Table 1 Characteristics of yeast cell factories and biopharmaceuticals produced

In this chapter, we focus on new developments in the area of pharmaceutical production by reengineered yeast species by employing new metabolic system and synthetic biology tools, secretion pathway engineering, etc.

2 Secretory Pathways in Yeast and Engineering

Bacteria are known for their efficiency in producing pharmaceutically important heterologous proteins; however, they lack machinery to perform folding, trafficking and secretion of eukaryotic proteins as these are the main post-translational modifications carried out in a eukaryotic system. Here comes the importance of ‘Yeast’ as it is able to produce and do the post-translational modifications and release heterologous eukaryotic proteins in their indigenous and biologically efficient form. Yeast cells are generally recognized as safe organisms and are predominant hosts for biopharmaceutical production. S. cerevisiae is one of the well-described and commonly used eukaryotic host systems since from the budding of recombinant protein production (Martinez et al. 2012). Hansenula polymorpha, Pichia pastoris, Yarrowia lipolytica, Schizosaccharomyces pombe and Kluyveromyces lactis are also used as unconventional source for recombinant protein manufacturing (Kim et al. 2015).
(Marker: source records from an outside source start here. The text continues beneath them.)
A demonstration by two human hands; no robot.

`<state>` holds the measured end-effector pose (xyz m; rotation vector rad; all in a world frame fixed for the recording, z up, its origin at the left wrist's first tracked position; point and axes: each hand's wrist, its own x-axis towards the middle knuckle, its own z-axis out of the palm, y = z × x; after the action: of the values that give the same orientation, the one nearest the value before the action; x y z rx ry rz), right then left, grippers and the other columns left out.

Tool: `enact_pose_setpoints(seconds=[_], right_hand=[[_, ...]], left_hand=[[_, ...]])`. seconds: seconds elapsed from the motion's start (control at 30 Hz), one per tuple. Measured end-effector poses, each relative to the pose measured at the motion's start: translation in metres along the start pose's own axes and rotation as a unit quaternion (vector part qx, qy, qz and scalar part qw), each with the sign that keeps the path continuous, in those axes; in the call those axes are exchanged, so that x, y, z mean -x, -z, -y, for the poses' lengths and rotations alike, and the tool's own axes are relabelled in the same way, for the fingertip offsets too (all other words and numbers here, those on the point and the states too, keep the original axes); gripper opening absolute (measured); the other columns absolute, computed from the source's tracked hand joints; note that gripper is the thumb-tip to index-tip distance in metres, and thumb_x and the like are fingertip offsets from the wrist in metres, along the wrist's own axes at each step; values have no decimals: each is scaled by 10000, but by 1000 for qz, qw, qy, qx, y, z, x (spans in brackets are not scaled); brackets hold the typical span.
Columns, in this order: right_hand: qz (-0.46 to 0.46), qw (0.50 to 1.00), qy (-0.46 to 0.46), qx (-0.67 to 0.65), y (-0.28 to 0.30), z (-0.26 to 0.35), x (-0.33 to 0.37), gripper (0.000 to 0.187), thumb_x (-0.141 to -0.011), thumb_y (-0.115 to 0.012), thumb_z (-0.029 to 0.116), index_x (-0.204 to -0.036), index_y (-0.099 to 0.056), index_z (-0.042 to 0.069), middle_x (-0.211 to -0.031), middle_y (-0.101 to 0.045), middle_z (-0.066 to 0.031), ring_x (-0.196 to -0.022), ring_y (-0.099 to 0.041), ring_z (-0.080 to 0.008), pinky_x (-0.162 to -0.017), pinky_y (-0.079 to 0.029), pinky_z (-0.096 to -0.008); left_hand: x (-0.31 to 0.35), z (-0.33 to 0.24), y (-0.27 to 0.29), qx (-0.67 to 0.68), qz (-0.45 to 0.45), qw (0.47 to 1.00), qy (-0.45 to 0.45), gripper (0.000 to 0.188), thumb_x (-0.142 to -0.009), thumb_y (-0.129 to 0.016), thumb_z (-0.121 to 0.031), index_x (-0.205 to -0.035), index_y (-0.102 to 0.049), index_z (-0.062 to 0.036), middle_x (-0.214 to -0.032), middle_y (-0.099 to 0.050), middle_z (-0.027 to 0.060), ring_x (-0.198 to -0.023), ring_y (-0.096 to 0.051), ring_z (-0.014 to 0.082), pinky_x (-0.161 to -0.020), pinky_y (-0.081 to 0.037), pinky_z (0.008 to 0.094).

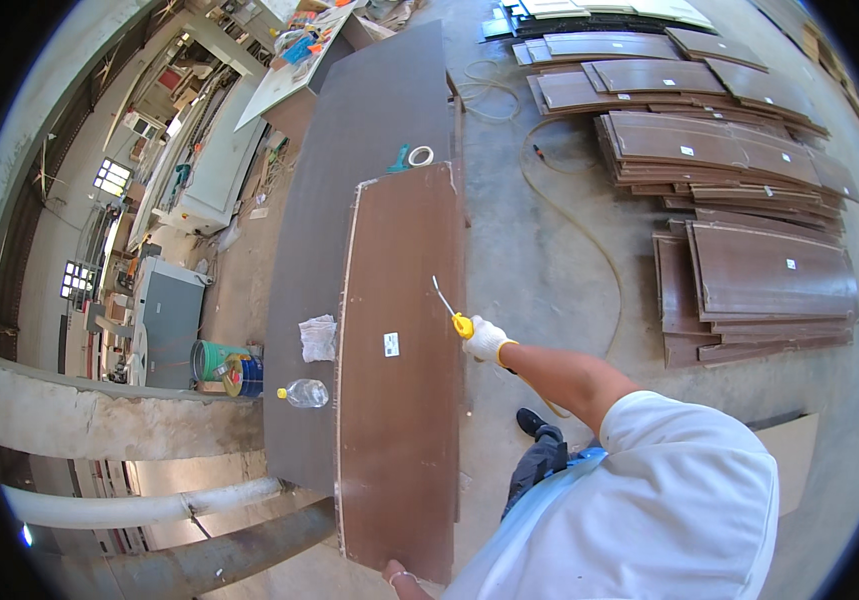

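Observation:
My right hand [485,340], in a white work glove, is closed round a yellow air blow gun [462,325]. Its thin bent metal nozzle points over the right edge of a long brown board [399,420]. A yellow hose trails back beneath my forearm. At the board's near end, my bare left hand [397,572], with a light band at the wrist, touches the edge; its fingers are mostly hidden. The board has a small white label [391,344] and lies on a larger dark grey panel [299,240].
Left of the board are a clear bottle [306,393] with a yellow cap and a crumpled cloth [318,338]. A tape roll [420,156] and a teal tool [398,158] lie beyond it. Stacked brown panels [769,270] stand at right; a hose [599,240] curves across the floor.

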<state>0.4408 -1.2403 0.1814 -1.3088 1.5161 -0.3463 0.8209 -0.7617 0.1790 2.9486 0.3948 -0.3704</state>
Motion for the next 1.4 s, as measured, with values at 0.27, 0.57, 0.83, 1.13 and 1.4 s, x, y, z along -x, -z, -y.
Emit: enact_pose_setpoints(seconds=[0.27, 0.57, 0.83, 1.13, 1.4], right_hand=[[-124, 979, -55, -154, 86, -184, 106, 182, -888, -669, 185, -1046, -674, 96, -881, -707, -80, -727, -700, -191, -589, -570, -359], [-188, 974, -75, 99, 210, -341, 250, 200, -803, -676, 207, -935, -720, 62, -921, -723, -218, -902, -700, -398, -798, -540, -496], [100, 959, 30, 265, 142, -206, 260, 264, -828, -651, 279, -1012, -745, 114, -995, -738, -188, -967, -705, -377, -862, -554, -475], [100, 954, -37, 281, 130, -94, 174, 294, -855, -648, 314, -1060, -732, 120, -1026, -738, -171, -992, -699, -369, -880, -553, -457], [4, 964, -100, 247, 121, -62, 135, 285, -862, -639, 319, -1044, -730, 119, -977, -738, -183, -957, -703, -378, -860, -553, -477]], left_hand=[[127, -64, -55, 7, -90, 917, -389, 640, -855, -684, -246, -1400, -521, 49, -1501, -459, 271, -1436, -389, 396, -1214, -292, 482], [257, -177, -125, -116, 40, 822, -556, 717, -874, -641, -281, -1485, -430, 29, -1593, -341, 258, -1504, -270, 395, -1245, -220, 460], [338, -281, -143, -109, 121, 709, -686, 737, -895, -639, -228, -1551, -358, -47, -1654, -274, 163, -1555, -178, 324, -1262, -170, 457], [331, -393, -166, -123, 136, 599, -780, 756, -924, -608, -264, -1580, -299, -53, -1687, -189, 138, -1568, -129, 306, -1276, -102, 456], [342, -446, -179, -111, 140, 539, -823, 770, -936, -587, -308, -1590, -274, -48, -1694, -162, 147, -1572, -101, 317, -1274, -49, 486]])
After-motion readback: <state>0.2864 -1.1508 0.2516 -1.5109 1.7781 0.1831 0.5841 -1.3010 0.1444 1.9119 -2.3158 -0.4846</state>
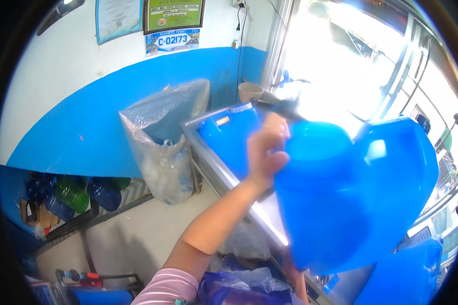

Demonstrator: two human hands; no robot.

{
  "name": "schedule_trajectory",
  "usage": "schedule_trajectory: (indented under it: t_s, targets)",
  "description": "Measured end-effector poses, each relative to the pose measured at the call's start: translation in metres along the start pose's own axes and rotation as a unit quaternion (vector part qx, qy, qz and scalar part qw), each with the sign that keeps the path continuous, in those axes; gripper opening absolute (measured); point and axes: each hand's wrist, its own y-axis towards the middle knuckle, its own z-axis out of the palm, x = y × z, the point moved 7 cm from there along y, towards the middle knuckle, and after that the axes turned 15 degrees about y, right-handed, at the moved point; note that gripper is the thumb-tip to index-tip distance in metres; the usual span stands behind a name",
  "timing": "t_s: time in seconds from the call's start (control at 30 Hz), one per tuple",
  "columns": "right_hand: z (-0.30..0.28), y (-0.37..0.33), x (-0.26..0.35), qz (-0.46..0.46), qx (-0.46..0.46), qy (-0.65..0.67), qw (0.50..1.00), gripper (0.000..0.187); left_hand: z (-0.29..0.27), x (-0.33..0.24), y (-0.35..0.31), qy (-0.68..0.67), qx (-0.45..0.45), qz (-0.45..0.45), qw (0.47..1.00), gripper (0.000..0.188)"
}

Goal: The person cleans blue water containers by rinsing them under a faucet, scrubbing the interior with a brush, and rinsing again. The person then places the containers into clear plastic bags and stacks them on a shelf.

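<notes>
Head view, blue container [320,213] beside left grip [266,152], seemingly touching

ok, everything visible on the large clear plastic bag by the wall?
The large clear plastic bag stands upright on the pale floor before the blue-and-white wall, beside the metal-rimmed counter; contact with either is unclear. It looks thin and creased, mouth gaping upward. Its lower part bulges, whitish; what fills it is indistinct.

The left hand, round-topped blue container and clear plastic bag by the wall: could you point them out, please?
Left hand [264,152]: head view, its middle.
Round-topped blue container [320,213]: head view, side wall.
Clear plastic bag [164,172]: head view, front.
</notes>
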Motion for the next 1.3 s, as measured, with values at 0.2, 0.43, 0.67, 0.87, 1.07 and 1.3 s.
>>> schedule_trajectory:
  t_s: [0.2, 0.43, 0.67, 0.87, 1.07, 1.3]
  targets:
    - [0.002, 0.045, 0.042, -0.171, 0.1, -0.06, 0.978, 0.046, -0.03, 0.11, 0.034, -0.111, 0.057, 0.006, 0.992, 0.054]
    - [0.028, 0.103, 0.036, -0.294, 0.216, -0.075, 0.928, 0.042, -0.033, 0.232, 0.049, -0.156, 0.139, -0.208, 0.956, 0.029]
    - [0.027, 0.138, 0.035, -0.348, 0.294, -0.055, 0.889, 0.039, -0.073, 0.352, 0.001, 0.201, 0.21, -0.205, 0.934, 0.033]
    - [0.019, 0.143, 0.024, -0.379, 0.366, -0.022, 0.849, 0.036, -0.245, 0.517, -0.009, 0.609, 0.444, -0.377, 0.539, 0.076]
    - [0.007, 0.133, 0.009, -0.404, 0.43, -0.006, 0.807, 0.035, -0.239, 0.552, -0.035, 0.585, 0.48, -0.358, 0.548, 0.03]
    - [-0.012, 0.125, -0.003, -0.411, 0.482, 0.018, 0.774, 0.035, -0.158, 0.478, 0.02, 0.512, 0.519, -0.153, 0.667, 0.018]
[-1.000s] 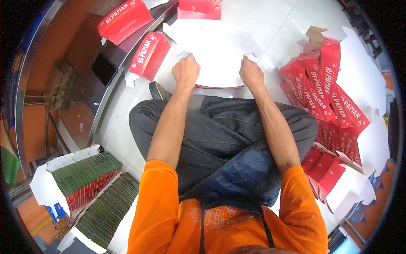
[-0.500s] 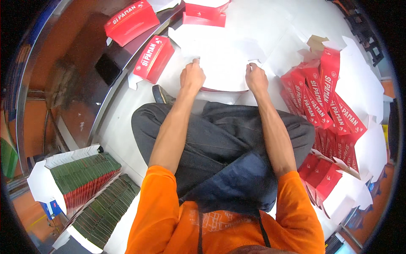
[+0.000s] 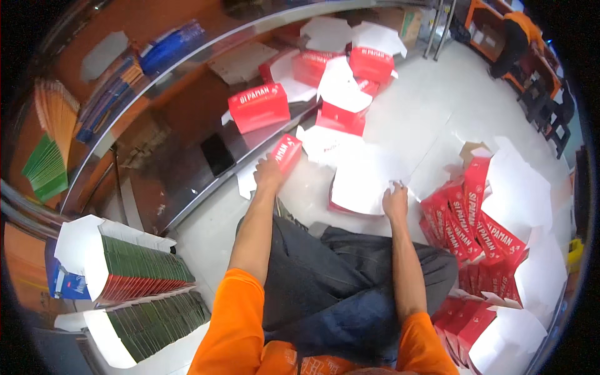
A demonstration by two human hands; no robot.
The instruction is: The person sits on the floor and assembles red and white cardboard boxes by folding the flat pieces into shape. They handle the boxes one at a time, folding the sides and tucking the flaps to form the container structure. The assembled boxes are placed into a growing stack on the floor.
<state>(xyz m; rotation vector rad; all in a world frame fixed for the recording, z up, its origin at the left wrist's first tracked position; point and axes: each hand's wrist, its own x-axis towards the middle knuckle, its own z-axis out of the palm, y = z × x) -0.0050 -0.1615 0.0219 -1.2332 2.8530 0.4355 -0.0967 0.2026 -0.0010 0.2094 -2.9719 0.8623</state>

The secretory expression is one of the important criteria for facilitating the subsequent protein purification process. On the other hand, there are several barriers that obstruct the secretory expression of heterologous proteins in yeast. Since the protein expression level is low in eukaryotic systems, several experiments have been done to engineer yeast for enhanced protein production, which mainly includes optimization of fermentation process (Caspeta et al. 2015), selection of the expression vectors systems (Partow et al. 2010), identifying the signal sequence for extracellular targeting (De Pourcq et al. 2012a, b, c) and engineering host strains for better protein-folding and post-translational modification (Idiris et al. 2010a, b). Nonetheless, nearly all of these efforts effectively work only for one or a few proteins which could not be extrapolated as a common way for manufacturing diverse collection of recombinant proteins (Hou et al. 2012). Apart from this, the quantity of protein produced by yeast is found to be lower (100–1000 fold) than the theoretically estimated range (Robson 2007; Schroder 2007). Hence, there is an urgent prerequisite of improving the recombinant protein expression in yeast, especially focusing the secretion system. One of the effective strategies to overwhelm the defects in yeast secretion pathways is genetic modification of yeast strains. This strategy is aided by prevailing postgenomic and system biology technology. As evident, there are many cross-linked factors that complicate the process of modulation of the yeast secretion system (Idiris et al. 2010a, b). This section focuses on latest approaches and their leverage for efficient engineering of yeast strains for potent protein secretion.

2.1 The Secretory Pathway

Before maturation and targeting to specific location, secreted proteins undergo many post-translational modifications through a common corridor called ‘the secretory pathway’. A simple schematic representation of secretory pathway implemented by yeast is shown in Fig. 1 with major bottlenecks involved in heterologous protein expression. However, the pathway is somewhat complex and is estimated that more than 160 proteins that are responsible for different post-translational processes like folding, glycosylation, etc., are involved in the accomplishment of the pathway (Nielsen 2013). The protein folding is mainly controlled by endoplasmic reticulum (ER) through the ER-resident protein-folding machinery (Anelli and Sitia 2008). Just after synthesis from ribosome, the secretory proteins are translocated to ER through translocon protein Sec61protein seen on the ER membrane. Thereafter, the incipient proteins are obliged to the BiP or calnexin proteins for their correct folding. The folding usually involves signal sequence processing, disulfide bond formation, N-glycosylation, glycosyl-phosphatidyl-inositol addition, degradation and sorting.

Fig. 1
figure 1

An illustrative diagram showing yeast secretory pathway and distinctive barriers in the secretory pathway of heterologous proteins in yeast. The barriers are denoted with numbers 1–6. 1 Ineffective translocation, 2 Misfolding, aggregation, UPR and ERAD, 3 Intracellular degradation, 4 ALP pathway and missorting, to vacuole, 5 CPY pathway and missorting, to vacuole and 6 Degradation of extracellular secreted proteins

Only accurately folded and compiled proteins are transported to Golgi complex through vesicles, where it undergoes further modifications to being shifted to extracellular matrix, vacuoles or other organelles. In the mean time, misfolded proteins are identified by the quality control system in ER and are redirected to degradation process via BiP complex (Yoshida 2007). Eventually, if the misfolded protein binds to the BiP complex for a prolonged time, the unfolded protein response (UPR) gets induced, this activates proteolysis and inhibits the transcription and translocation of the target protein. Due to the stringent quality control mechanisms in the ER, protein folding often has an inclination to become the most rate-limiting obstacle in heterologous protein secretion. Thus, genetic alteration of the ER protein folding and control mechanism in ER has become the most useful approach in the existing strain engineering technique.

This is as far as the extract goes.